Fillers are a specific type of disfluencies. Disfluencies can be defined as interruptions in normal flow of speech which make utterances longer without adding semantic information. Fillers, in particular, are vocalizations, like “uhm”, “eh”, “ah” etc., which fill the time that should be occupied by a word (generally in correspondence of hesitations, uncertainty or attempts to hold the floor).
Automatic Speech Recognition (ASR) systems systems are generally trained on read speech data, which make them weak for recognizing disfluencies, since read speech is generally free of disfluencies.
Training ASR on spontaneous speech data would be the best method to overcome this problem, however such data is expensive and laborious to obtain.
Our approach is the implementation of an event detection sequence tagger, which is a type of Neural network (NN) that require fewer data to train on. The NN will tag sequences with the labels silence
, speech
, and filler
.
By combining the NN to a classical ASR architecture, a stronger ASR system able to recognize a natural spontaneous speech is possible.
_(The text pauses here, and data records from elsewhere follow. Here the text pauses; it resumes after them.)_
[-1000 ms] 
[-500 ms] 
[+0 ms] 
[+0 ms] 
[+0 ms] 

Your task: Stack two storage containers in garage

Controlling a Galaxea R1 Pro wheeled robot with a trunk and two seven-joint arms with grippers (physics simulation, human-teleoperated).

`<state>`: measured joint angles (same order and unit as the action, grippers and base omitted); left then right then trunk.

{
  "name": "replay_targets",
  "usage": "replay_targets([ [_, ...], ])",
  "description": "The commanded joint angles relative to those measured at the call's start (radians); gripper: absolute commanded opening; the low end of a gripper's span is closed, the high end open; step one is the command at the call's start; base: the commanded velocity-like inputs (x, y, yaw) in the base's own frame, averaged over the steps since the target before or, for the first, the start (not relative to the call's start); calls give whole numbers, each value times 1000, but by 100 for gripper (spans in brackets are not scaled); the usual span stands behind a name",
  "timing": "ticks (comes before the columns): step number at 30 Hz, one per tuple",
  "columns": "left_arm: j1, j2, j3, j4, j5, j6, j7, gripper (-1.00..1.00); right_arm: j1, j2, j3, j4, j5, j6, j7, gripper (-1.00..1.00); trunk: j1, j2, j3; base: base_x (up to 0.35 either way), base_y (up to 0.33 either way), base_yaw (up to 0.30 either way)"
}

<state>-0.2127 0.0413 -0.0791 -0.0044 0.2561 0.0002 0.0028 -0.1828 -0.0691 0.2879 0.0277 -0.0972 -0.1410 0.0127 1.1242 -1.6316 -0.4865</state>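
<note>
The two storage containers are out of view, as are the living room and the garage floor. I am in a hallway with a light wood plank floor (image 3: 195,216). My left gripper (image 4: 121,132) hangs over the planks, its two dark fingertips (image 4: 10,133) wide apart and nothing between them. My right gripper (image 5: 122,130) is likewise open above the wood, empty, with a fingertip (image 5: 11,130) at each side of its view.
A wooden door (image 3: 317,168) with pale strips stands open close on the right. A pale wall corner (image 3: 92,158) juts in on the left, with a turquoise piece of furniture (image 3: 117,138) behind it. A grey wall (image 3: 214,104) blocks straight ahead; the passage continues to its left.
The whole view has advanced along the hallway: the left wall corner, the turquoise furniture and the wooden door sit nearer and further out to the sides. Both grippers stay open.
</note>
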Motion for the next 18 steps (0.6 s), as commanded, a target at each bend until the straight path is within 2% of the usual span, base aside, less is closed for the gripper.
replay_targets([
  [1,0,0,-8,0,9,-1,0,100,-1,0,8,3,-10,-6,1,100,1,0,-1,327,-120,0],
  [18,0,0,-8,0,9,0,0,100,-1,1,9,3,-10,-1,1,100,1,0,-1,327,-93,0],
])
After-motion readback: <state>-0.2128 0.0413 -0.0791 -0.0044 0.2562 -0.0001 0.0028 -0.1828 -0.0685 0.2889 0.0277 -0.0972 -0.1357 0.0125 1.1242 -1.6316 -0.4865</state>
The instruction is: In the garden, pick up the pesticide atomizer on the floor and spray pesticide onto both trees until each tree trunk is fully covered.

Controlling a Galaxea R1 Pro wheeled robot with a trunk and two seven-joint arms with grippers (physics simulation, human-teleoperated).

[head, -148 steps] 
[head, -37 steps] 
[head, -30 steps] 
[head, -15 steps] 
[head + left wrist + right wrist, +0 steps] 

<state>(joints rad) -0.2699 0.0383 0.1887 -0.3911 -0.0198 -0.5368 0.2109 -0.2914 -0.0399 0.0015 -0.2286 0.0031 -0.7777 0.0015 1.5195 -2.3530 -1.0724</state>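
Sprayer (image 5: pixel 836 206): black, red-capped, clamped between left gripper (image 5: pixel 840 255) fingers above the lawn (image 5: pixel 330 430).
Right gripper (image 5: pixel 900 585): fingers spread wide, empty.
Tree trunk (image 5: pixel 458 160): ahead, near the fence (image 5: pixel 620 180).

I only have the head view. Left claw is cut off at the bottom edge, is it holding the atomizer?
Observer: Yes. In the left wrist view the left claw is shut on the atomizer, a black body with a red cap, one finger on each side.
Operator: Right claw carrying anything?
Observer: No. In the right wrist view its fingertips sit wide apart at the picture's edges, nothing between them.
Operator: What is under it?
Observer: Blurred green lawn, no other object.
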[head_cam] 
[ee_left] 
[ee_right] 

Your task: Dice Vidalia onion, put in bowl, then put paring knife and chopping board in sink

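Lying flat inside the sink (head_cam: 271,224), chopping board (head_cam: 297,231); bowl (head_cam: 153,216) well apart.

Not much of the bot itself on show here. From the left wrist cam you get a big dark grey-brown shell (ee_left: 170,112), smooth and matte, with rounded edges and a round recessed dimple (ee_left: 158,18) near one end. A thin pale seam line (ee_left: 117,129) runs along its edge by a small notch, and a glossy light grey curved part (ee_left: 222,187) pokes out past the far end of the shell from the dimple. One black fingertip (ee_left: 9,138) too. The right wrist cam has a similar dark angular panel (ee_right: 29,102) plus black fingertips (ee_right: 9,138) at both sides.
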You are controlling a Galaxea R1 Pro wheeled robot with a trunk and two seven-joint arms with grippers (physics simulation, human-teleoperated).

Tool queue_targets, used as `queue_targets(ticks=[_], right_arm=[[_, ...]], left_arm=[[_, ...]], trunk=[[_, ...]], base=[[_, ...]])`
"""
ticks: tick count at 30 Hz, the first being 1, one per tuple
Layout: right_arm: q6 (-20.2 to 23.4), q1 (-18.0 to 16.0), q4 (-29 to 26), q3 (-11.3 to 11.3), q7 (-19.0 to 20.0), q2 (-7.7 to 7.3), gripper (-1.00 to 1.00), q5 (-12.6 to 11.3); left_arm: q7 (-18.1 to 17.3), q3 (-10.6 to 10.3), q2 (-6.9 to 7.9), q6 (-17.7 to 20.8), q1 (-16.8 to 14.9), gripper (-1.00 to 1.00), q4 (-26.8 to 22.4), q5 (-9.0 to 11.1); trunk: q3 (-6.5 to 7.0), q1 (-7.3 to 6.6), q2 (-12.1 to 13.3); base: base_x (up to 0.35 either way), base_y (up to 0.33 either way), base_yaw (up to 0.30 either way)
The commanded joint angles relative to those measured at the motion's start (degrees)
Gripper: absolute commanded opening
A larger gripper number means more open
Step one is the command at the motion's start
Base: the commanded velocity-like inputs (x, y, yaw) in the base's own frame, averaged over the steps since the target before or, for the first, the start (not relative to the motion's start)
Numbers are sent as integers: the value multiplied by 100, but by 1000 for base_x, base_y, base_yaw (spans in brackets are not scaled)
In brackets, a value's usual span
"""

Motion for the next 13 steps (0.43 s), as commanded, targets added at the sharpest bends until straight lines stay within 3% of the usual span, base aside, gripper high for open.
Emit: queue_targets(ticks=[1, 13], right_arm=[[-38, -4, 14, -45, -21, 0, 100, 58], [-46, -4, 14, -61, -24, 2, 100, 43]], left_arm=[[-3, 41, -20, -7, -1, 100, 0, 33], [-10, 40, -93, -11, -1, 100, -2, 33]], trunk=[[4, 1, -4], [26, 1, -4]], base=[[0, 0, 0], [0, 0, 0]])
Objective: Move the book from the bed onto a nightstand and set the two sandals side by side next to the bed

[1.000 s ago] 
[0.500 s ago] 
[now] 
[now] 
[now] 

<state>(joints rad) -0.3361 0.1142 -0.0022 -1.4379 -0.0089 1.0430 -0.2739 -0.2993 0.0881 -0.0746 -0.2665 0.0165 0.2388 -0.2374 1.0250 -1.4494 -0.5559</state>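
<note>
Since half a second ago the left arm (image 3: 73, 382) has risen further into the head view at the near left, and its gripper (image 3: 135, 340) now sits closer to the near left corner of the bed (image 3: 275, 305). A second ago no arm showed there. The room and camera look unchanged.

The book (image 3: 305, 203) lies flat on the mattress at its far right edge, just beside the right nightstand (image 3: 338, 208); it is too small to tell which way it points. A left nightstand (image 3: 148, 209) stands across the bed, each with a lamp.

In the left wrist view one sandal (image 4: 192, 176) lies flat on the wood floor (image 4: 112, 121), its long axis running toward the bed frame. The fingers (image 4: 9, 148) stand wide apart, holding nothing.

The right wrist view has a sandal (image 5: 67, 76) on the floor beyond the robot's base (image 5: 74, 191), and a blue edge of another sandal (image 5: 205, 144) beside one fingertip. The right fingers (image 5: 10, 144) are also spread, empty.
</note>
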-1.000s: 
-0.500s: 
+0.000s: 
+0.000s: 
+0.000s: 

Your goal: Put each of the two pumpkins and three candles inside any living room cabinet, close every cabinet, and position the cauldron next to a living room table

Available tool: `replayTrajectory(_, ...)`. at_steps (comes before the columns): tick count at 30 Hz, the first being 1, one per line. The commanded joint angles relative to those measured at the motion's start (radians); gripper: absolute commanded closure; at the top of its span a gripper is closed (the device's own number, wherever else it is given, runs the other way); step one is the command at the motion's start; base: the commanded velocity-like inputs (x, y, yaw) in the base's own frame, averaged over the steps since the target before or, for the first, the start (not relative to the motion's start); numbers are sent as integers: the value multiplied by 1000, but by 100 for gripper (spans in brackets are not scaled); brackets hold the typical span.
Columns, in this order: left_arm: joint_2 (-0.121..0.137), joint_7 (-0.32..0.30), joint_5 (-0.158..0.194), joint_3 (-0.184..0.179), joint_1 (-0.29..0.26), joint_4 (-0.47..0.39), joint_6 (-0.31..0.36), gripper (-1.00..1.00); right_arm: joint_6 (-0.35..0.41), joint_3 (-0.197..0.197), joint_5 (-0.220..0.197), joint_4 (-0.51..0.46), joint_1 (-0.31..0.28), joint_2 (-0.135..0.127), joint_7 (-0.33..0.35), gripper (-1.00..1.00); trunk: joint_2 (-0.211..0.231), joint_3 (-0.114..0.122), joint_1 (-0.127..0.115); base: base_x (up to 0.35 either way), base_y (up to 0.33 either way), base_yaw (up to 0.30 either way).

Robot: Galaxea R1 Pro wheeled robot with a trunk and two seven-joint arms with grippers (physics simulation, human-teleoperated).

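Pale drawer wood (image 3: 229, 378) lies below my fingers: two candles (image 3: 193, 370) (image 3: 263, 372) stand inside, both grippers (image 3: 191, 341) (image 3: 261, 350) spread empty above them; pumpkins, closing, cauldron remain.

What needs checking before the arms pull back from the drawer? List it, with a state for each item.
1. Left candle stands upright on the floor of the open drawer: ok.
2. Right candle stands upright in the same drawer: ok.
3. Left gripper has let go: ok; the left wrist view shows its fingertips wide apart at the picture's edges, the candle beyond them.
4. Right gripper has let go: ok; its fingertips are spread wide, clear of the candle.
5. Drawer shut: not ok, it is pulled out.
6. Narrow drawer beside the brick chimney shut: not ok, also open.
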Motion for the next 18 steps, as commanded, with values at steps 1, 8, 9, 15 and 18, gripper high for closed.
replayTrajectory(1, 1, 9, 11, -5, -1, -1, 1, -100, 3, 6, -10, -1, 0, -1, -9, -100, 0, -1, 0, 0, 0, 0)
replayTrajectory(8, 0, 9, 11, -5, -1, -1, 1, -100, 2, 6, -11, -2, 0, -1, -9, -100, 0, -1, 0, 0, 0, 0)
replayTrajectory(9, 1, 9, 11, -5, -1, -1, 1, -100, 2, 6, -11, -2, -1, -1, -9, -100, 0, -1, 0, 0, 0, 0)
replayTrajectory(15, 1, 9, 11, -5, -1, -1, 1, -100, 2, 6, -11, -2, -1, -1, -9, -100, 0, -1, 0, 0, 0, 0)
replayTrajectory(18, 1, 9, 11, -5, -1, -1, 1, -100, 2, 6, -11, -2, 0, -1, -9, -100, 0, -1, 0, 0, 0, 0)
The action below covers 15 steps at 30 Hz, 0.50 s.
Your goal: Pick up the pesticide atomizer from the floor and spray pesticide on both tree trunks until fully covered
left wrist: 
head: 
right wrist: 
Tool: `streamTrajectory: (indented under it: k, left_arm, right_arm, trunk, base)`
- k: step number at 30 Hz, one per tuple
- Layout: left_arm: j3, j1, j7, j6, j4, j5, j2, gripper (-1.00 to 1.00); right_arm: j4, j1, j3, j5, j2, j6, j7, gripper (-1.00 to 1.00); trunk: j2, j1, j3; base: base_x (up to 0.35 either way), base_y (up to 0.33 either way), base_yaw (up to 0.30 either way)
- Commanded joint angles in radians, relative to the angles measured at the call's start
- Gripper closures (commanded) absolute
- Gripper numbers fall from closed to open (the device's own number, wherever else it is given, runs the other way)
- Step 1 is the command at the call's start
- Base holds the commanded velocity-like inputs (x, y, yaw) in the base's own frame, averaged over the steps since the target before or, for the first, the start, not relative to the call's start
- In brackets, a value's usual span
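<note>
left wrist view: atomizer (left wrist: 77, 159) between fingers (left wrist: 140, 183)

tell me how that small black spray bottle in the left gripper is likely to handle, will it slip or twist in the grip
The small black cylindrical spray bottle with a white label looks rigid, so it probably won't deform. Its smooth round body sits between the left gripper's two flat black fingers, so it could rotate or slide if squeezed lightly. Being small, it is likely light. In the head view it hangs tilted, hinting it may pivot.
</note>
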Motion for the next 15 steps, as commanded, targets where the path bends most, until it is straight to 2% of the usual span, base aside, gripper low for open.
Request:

Using the corpus CallHome, we performed forced alignment between transcriptions and audio files using Montreal Forced Aligner. This alignment allowed us to automatically assign _silence_
, _speech_
, or _filler_
to each frame of the audio files.
Finally we fed a sequence tagging Neural Network with the sequences of Mel-Frequency Cepstral Coefficients (MFCC) extracted over the above-mentioned frames.
To run the notebook, you will need to install before hand the following python libraries: Pydub, soundfile, textgrids, pandas, torch, torchaudio, and sklearn. Also, the following softwares are needed: Montreal Forced Aligner (for the forced alignment process), Sox for the stereo-mono conversion.